York Corpus

Bernadette Plunkett
Department of Linguistics
University of York


Cécile De Cat
Department of Linguistics
University of Leeds


Participants: 3
Type of Study: naturalistic
Location: France, Belgium, Canada
Media type: audio
DOI: doi:10.21415/T5NK63

Browsable transcripts

Download transcripts

Link to media folder

Citation information

Publications using these data should cite at least one of the following articles:

In accordance with TalkBank rules, any use of data from this corpus must be accompanied by at least one of the above references.

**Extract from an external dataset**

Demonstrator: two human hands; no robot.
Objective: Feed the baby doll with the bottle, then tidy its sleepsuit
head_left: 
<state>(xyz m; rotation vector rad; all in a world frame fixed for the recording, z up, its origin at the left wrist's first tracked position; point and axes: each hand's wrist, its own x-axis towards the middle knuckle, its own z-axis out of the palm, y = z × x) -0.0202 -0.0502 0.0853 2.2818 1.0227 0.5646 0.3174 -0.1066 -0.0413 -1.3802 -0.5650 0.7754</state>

Additional studies that make use of the York corpus include:

Project Description

This directory contains transcripts from a study of three children acquiring French that were collected and compiled during an project entitled “The Syntactic Acquisition of Wh-Questions in French: a cross-dialectal comparison” run from the University of York (UK). Data collection began in early 1997.

The project involved an 18-month study of three children, each one a speaker of a different dialect of French. The children were taped fortnightly for approximately half an hour in a familiar environment. The sessions were videotaped and separately audio-recorded using Sony professional cassette recorders. The three fieldworkers collecting the data were all native speakers of French. Initial transcriptions were in most cases done by these investigators on the basis of the audiotape, then checked against the video and coded by the research assistant on the project Cécile De Cat, a native speaker of Belgian French. The names used for the target children in these corpora are all pseudonyms. The data are in French, without English glosses. Comments are in English.

Researchers who require more information as well as any using data from the York corpus are asked to contact Bernadette Plunkett by email and to send her copies of any research papers using this data. The conventions used in this corpus are under constant re-evaluation; users with comments or anyone who notices inconsistent application of the conventions listed below are also asked to contact her with details. The corpus has recently been digitised and the digital sound stream has been used to double check the consistency of certain aspects of transcription, but since permission for public release of the audio corpus was not originally sought from participants only the transcripts have been donated.

The Belgium corpus contains 36 chat files, Liea001.cha-Liea036 which correspond to the transcripts of the Belgian child (Léa, Liège) from 2;8.22 to 4;3.21. The Canada corpus contains 36 chat files Mona001.cha-Mona037 which correspond to the transcripts of the Canadian child (Max, Montréal) from 1;9.19 to 3;2.23. The France corpus contains 35 chat files Para001.cha-Para035 which correspond to the transcripts of the French child (Anne, Paris) from 1;10.12 to 3;5.4. Other children were also present during some recording sessions. Only two of them have a significant presence, however. They are Pol (born on 21-AUG-1992), who is Max's brother, and Lore (born on 6-MAR-1995), who was at the same childminder’s as Anne. The sessions during which they were present are represented in a table in the Canadian and French sections respectively, together with a calculation of their age in those sessions.

Warnings and Codes

The following are some specific warnings regarding these transcriptions.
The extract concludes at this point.